*Your objective:*
Please repeat the whole listing exactly, but leave out any picture it holds.

*Recorded information:*
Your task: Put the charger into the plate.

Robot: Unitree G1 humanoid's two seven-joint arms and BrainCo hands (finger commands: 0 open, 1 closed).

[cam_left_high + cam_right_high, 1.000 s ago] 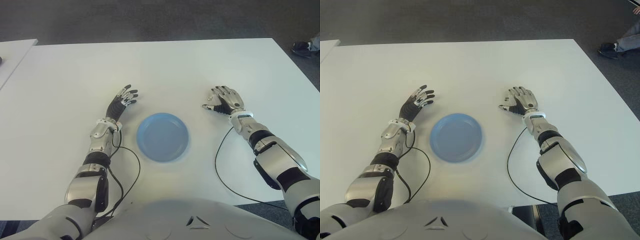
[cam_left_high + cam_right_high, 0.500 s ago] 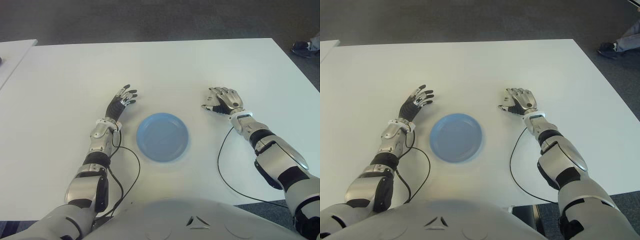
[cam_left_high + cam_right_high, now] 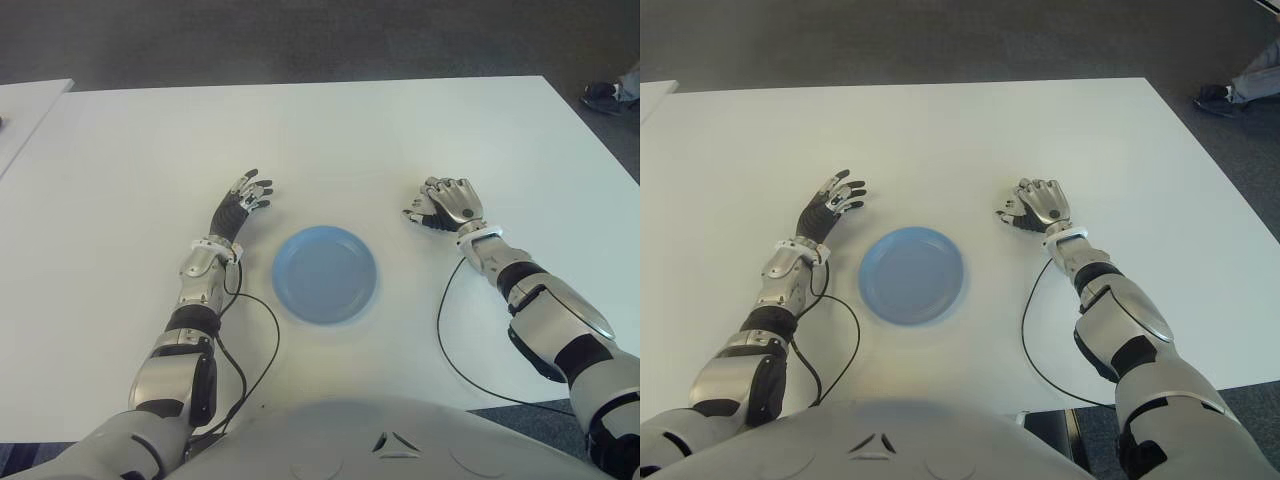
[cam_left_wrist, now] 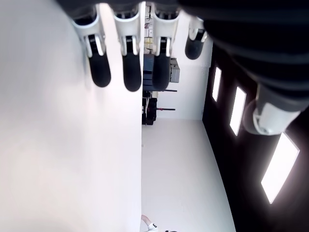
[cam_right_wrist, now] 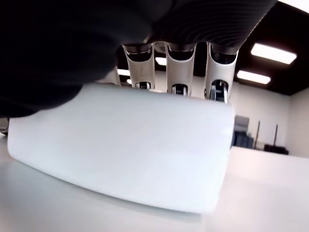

*Task answer:*
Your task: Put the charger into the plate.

Robot: Unitree G1 humanoid's two seven-joint arms and BrainCo hands (finger commands: 0 open, 1 closed).

[cam_left_high + cam_right_high, 1.000 s ago] 
[cam_left_high + cam_right_high, 0.500 s ago] 
[cam_left_high + cam_right_high, now] 
[cam_left_wrist, now] 
[cam_right_wrist, now] 

This answer is finished.